OWASP's 2025 LLM Top 10 splits Excessive Agency into three root causes. Here's how tool allowlisting, output validation, and approval gates address each one.

Safeguard Research Team
Research
6 min read

In 2025, the OWASP Gen AI Security Project revised its Top 10 for LLM Applications and significantly expanded one entry: LLM06:2025, Excessive Agency. The update didn't just bump a severity score — it broke a vague "agents can do too much" warning into three distinct, addressable root causes: excessive functionality (an agent can reach tools it has no task-related reason to touch), excessive permissions (the tools it calls run with broader privileges than the task needs), and excessive autonomy (high-impact actions execute without any human checkpoint). OWASP's writeup cites the pattern concretely: an agent wired up with email access gets manipulated by a crafted input into sending phishing messages, or one with database access gets talked into deleting records it was only supposed to read.

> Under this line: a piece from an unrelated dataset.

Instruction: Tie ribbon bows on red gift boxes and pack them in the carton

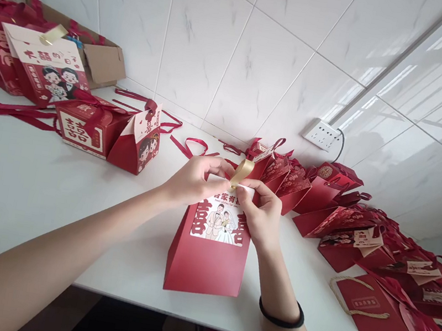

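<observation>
A red gift bag [206,261] with a white picture label of a bridal couple lies on the white counter [11,188], its bottom toward me. A gold ribbon [242,172] loops up at the bag's top edge. My left hand [193,179] pinches the ribbon from the left with fingers closed. My right hand [261,212], a black band on its wrist, pinches the ribbon from the right just below the loop. Both hands rest over the bag's top.
Red gift boxes [84,130] and a large red bag [45,73] stand at the back left beside a cardboard box [105,63]. Several red bags with ribbons [360,238] lie heaped along the right. A wall socket [323,135] sits on the tiled wall.
</observation>
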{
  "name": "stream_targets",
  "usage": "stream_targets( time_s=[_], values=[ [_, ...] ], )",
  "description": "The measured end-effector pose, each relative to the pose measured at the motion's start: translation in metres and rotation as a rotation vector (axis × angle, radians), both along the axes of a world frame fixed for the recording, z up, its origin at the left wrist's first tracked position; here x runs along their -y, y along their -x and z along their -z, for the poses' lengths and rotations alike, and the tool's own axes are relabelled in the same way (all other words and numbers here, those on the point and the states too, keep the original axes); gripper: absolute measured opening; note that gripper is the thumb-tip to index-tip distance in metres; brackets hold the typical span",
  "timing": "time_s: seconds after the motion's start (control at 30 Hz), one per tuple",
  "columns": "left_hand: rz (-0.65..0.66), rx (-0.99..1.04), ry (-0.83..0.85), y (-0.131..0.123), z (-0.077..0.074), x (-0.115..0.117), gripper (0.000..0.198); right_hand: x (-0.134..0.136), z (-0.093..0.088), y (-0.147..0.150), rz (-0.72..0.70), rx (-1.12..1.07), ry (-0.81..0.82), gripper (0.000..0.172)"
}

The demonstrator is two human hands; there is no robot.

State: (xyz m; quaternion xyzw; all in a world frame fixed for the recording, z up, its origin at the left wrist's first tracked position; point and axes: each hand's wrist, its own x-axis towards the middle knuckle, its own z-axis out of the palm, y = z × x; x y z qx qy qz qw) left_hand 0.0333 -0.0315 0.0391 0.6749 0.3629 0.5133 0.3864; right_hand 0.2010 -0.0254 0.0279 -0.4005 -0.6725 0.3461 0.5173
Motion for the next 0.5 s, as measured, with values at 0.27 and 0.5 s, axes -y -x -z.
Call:
stream_targets(
  time_s=[0.27, 0.5],
  values=[
    [0.043, 0.016, -0.019, 0.0013, 0.0021, -0.0007, 0.018, 0.0004, 0.0016, -0.0015, -0.064, -0.070, 0.097, 0.019],
    [0.219, 0.377, 0.127, 0.0026, 0.0061, -0.0074, 0.022, -0.0022, -0.0029, -0.0007, -0.340, -0.449, 0.401, 0.051]
  ],
)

Neither failure requires a novel exploit — both come from an agent that technically works as designed, just with more reach than the task warranted. As autonomous agents move from demos into production pipelines that touch ticketing systems, codebases, and customer data, that three-way breakdown is a useful map for where guardrails actually need to sit. This post walks through it: what each root cause looks like in practice, and the concrete controls — tool allowlisting, output/permission validation, and human-in-the-loop checkpoints — that constrain it.

What does "excessive functionality" look like in a real agent deployment?

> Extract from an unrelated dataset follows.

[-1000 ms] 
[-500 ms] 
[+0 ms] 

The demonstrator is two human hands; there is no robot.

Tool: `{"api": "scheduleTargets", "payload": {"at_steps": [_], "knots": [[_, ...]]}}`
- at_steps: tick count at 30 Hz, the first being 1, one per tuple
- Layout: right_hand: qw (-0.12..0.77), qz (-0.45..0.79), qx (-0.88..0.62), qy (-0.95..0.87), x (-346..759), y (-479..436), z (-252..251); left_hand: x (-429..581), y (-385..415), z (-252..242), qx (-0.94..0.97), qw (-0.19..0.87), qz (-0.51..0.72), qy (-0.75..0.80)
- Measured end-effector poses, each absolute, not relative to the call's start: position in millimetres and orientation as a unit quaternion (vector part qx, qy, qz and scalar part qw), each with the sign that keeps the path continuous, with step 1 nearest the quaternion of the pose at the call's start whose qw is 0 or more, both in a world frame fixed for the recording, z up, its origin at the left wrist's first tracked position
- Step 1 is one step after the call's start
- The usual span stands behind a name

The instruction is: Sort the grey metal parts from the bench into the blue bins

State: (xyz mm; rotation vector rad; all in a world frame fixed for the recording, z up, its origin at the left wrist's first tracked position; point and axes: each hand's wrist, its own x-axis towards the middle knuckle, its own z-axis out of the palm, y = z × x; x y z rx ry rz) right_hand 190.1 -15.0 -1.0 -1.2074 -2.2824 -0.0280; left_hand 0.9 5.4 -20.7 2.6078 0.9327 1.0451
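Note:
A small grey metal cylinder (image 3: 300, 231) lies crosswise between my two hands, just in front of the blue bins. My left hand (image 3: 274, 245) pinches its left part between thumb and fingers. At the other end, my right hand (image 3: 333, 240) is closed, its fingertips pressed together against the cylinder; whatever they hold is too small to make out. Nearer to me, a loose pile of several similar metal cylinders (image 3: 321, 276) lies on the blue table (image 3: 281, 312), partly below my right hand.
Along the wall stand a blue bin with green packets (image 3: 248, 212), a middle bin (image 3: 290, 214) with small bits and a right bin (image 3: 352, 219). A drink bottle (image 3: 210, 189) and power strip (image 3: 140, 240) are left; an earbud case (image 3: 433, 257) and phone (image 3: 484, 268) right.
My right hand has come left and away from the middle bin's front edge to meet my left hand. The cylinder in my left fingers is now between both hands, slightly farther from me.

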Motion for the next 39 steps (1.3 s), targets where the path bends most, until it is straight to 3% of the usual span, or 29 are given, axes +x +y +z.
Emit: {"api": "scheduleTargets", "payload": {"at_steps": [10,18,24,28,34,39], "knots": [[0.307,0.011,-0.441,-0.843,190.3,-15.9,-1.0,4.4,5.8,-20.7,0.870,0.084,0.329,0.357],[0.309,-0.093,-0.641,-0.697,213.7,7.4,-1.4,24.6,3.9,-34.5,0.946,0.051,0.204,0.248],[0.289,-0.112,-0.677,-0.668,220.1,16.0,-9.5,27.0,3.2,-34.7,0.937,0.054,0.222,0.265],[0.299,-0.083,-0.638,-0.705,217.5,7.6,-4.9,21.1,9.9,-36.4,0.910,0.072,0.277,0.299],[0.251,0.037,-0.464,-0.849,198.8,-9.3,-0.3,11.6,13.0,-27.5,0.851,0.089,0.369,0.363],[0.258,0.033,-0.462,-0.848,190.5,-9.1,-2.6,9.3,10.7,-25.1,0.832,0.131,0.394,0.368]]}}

Excessive functionality shows up whenever an agent is handed a general-purpose toolset for a narrow job. A support-ticket triage agent that gets the same MCP server connection as a full ops agent — with tools for refunds, account deletion, and infrastructure changes — has functionality the triage task never calls for, and every one of those unused tools is attack surface if a crafted ticket ever manages to redirect the agent's behavior. OWASP's framing is explicit that this is a scoping failure, not a model failure: the fix isn't a smarter model, it's giving the agent a smaller toolbox. The practical control is a named allowlist — deciding, per agent or per task, exactly which tools it can invoke, and denying everything else by default rather than trusting the agent's own judgment to skip tools it "shouldn't" need. That decision has to be made and enforced by infrastructure the agent doesn't control, because an agent that can talk itself into calling a tool is also an agent that could be talked into it by someone else's input.

How does excessive permission differ from excessive functionality, and why does it matter separately?

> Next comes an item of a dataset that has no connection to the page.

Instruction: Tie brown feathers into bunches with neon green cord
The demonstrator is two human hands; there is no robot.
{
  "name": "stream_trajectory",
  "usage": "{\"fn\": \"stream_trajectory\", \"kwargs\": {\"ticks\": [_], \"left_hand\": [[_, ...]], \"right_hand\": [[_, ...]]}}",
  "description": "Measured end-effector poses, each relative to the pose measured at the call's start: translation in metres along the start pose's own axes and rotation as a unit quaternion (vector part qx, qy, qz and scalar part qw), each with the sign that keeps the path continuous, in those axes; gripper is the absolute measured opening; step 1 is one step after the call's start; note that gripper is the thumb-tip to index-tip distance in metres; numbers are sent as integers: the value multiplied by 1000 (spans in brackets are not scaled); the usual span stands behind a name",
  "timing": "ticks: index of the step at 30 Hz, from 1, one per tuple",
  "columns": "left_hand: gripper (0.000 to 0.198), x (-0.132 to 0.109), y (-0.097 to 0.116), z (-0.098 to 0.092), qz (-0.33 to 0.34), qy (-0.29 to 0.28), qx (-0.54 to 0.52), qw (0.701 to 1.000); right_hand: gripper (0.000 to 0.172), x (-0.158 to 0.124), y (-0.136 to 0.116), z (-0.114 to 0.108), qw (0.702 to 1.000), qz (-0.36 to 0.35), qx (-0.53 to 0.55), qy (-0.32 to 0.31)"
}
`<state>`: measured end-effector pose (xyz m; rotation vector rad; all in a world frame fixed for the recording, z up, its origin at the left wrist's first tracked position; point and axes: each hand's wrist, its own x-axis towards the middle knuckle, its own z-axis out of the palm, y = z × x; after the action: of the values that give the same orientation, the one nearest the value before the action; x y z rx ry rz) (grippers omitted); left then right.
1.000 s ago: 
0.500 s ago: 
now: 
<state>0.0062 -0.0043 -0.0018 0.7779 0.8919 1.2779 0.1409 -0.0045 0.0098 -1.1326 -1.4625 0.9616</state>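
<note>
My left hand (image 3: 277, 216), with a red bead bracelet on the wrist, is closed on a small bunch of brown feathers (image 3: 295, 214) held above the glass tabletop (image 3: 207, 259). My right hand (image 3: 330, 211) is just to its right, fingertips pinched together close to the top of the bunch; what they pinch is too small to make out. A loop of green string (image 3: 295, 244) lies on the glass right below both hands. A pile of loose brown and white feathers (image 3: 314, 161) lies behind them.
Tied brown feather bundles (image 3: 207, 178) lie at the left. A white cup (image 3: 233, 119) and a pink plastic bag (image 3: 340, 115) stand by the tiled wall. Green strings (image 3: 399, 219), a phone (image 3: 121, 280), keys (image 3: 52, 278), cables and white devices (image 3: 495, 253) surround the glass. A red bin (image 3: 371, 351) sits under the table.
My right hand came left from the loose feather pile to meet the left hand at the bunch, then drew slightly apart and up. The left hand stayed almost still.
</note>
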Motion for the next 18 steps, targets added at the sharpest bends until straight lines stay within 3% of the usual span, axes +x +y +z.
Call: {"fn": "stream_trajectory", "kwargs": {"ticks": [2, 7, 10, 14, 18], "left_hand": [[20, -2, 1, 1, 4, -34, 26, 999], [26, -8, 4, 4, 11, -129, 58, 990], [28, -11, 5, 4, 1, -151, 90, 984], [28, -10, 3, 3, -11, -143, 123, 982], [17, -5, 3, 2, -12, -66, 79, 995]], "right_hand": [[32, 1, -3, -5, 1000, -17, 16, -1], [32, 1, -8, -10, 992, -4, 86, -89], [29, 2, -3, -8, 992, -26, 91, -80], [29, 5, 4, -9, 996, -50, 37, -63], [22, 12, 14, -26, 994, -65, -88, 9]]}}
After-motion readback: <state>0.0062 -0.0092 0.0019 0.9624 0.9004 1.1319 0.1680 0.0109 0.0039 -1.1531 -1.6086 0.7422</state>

Excessive functionality is about which tools an agent can see; excessive permission is about how much damage the tools it's already allowed to use can do. An agent legitimately needs a "delete_ticket" tool for its job, but if that tool runs under a service credential that can delete any record in the system rather than just tickets the agent created, the blast radius of a single manipulated call is far larger than the task requires. OWASP separates these because the fixes are different: allowlisting narrows which tools are reachable, while permission scoping narrows what each reachable tool is capable of — least-privilege service accounts, row-level scoping, read-only credentials wherever write access isn't the actual job. A tool call that returns unexpected data (a customer record from outside the requester's scope, a file path outside an expected directory) is also a signal worth validating on the output side before the agent acts on it further, not just trusting because the call itself was "allowed."

How does the Model Context Protocol build human-in-the-loop into its design?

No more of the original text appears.